→ **Required work**
Once you reach the line containing "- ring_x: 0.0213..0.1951" in the data below, restate each line word for word up to and including the one containing "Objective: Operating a".

[Stored data entries]
****************************************
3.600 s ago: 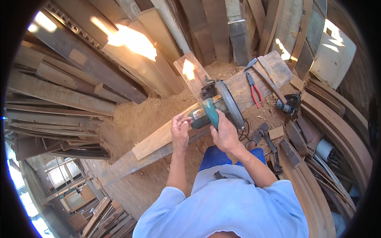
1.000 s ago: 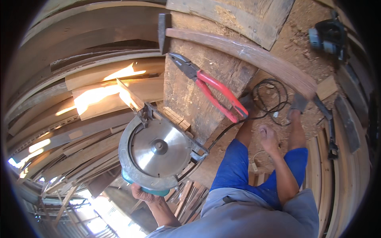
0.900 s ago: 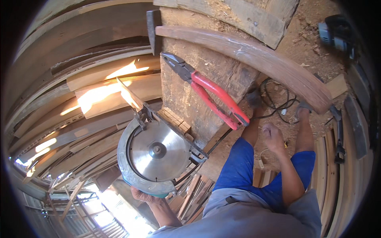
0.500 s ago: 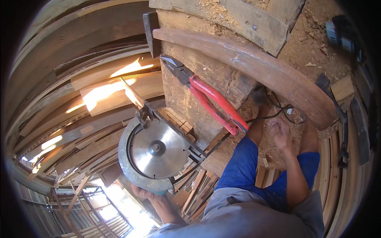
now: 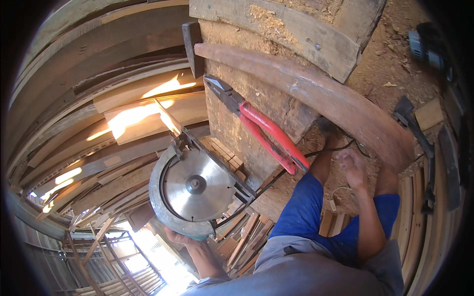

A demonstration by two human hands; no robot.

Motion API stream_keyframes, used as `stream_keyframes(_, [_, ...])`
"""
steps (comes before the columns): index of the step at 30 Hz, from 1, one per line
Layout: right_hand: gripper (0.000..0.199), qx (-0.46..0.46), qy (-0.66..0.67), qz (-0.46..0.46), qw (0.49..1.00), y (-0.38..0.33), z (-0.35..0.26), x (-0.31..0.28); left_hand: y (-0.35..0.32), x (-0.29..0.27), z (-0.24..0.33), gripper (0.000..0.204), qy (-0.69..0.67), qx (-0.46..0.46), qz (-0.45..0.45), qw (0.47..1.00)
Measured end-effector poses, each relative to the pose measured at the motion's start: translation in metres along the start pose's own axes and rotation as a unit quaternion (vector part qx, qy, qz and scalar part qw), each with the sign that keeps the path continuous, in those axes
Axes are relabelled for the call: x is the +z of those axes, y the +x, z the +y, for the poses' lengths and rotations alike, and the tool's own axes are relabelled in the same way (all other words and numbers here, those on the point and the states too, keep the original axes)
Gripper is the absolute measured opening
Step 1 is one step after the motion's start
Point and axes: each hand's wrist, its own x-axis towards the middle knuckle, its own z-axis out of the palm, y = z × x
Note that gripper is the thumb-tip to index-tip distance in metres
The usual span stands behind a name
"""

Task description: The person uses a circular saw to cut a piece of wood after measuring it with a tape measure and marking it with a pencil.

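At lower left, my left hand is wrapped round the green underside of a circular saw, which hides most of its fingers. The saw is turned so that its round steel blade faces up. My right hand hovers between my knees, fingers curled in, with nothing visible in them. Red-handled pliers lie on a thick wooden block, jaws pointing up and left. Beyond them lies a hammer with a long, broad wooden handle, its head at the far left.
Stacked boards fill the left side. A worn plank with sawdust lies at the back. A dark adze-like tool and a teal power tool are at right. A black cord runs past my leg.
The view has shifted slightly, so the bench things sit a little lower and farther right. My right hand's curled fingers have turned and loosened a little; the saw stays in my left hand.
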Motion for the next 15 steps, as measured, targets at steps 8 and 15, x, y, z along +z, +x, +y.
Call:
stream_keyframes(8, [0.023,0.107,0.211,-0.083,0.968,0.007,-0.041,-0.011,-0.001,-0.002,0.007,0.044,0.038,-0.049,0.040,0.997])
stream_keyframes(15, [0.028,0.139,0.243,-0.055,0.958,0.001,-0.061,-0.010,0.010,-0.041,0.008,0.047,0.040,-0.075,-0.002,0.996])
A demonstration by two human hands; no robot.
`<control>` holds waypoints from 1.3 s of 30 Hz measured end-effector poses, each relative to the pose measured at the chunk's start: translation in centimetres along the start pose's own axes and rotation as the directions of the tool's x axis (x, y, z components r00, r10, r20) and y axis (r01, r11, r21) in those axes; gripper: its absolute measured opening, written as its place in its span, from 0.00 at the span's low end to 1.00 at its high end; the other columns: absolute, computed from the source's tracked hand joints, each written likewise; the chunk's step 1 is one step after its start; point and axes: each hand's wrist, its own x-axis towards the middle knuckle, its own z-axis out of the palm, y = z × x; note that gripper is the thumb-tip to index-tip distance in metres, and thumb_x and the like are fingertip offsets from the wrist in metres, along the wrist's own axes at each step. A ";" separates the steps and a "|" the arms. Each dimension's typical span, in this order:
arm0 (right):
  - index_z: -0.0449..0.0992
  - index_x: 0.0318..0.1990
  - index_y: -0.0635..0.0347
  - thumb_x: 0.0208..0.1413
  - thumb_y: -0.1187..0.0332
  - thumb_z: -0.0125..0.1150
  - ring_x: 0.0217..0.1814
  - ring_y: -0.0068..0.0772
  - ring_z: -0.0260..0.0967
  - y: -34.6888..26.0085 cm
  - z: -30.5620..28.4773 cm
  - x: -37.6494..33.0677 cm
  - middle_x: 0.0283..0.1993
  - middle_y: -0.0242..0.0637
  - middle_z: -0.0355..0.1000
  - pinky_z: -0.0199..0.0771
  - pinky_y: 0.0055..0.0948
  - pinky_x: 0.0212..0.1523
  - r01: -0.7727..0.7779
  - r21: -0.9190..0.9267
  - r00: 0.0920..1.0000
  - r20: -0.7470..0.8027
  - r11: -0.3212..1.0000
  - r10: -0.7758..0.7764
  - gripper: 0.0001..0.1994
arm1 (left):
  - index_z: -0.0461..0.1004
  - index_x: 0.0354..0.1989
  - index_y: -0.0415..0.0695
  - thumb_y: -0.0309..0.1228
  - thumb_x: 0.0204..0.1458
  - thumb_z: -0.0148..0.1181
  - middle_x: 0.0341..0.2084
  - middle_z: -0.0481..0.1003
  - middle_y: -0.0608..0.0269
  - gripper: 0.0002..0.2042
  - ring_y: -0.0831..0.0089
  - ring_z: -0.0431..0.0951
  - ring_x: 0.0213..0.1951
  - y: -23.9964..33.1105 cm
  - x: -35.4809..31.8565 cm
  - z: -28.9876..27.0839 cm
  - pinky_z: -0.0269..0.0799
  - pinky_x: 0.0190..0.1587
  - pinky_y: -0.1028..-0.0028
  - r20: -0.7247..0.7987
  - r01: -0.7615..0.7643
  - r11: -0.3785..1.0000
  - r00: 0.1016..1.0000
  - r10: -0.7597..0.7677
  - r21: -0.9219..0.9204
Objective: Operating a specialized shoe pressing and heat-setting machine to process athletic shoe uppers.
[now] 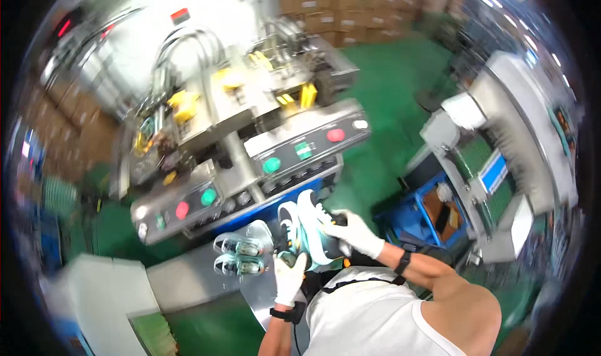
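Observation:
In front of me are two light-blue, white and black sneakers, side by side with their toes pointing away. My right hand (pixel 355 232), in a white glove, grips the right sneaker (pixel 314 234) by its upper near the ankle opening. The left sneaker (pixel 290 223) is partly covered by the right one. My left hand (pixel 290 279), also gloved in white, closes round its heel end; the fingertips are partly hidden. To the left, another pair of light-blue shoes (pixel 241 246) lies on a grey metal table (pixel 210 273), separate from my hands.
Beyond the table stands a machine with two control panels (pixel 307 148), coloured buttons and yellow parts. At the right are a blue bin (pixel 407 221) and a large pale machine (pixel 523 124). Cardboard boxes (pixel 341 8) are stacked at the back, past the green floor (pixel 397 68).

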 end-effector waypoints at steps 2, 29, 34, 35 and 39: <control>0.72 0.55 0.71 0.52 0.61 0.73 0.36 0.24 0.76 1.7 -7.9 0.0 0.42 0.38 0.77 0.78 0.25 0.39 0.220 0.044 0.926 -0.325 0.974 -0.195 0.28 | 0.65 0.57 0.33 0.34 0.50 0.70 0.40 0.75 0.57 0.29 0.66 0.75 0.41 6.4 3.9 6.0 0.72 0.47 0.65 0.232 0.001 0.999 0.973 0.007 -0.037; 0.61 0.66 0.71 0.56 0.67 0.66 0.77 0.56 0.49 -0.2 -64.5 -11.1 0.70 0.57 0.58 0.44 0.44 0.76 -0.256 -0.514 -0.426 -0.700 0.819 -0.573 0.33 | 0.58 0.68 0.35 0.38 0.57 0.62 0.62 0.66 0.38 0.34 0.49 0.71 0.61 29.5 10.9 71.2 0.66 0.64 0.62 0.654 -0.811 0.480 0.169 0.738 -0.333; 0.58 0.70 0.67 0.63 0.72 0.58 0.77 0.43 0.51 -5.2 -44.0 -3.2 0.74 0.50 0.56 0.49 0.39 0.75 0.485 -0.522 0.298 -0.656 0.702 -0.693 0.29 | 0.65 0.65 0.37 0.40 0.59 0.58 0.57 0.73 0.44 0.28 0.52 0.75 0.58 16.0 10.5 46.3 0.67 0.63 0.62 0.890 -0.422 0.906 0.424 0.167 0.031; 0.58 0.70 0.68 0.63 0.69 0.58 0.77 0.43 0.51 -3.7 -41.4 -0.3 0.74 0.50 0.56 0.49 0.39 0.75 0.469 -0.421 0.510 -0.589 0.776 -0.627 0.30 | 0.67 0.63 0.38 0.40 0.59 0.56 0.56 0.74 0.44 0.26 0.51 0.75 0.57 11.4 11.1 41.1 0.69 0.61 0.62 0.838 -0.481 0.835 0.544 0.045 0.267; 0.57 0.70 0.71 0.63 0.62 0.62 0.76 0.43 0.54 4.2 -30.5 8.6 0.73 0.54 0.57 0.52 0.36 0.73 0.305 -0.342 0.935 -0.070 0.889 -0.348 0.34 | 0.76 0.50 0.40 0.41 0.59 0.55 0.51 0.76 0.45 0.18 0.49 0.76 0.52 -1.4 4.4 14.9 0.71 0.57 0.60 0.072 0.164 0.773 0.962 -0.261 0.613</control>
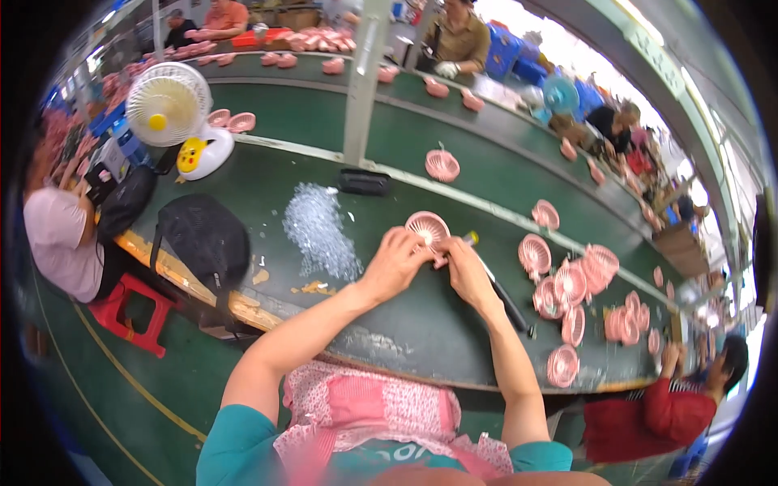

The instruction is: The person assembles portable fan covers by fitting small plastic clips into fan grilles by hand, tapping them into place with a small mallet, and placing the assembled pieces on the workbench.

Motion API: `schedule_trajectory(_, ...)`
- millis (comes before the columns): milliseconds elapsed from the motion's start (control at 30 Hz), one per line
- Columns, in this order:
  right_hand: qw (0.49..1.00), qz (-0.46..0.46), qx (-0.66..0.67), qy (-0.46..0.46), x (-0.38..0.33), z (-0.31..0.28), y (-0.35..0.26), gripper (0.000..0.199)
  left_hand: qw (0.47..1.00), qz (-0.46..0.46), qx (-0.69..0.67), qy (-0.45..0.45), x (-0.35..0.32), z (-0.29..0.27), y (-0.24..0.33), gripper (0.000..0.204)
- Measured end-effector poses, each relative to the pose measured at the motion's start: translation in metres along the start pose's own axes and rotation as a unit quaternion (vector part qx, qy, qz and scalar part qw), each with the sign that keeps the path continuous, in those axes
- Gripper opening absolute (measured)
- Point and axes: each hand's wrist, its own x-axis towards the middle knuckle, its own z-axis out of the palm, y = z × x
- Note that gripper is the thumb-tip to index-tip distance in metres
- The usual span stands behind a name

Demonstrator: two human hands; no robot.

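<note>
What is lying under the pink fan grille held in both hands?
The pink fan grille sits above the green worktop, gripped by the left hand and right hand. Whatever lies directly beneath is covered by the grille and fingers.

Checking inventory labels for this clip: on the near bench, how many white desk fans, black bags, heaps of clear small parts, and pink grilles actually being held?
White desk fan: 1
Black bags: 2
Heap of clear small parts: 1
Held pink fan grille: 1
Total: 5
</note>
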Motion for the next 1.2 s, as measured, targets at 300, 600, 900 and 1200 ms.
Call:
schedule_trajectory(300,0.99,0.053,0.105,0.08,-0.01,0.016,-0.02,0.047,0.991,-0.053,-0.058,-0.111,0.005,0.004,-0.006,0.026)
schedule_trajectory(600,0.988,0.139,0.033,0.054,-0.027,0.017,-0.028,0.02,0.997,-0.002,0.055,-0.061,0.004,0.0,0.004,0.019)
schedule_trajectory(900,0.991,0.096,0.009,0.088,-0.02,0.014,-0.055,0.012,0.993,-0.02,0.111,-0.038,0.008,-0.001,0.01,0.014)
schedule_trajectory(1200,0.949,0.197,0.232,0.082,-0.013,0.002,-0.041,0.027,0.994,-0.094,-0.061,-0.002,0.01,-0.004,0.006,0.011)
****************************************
→ **Solution for this exercise**
  - ring_x: 0.0213..0.1951
  - y: -23.9964..33.1105 cm
  - x: -35.4809..31.8565 cm
  - z: -28.9876..27.0839 cm
  - pinky_z: -0.0269..0.0799
  - pinky_x: 0.0190..0.1587
  - pinky_y: -0.1028..-0.0028
  - r20: -0.7247..0.7987
  - r01: -0.7615..0.7643
  - r11: -0.3785..1.0000
  - r00: 0.1016..1.0000
  - r10: -0.7597..0.7677
  - r21: -0.9219..0.9204
Objective: Operating a specialized shoe pressing and heat-setting machine to process athletic shoe uppers.

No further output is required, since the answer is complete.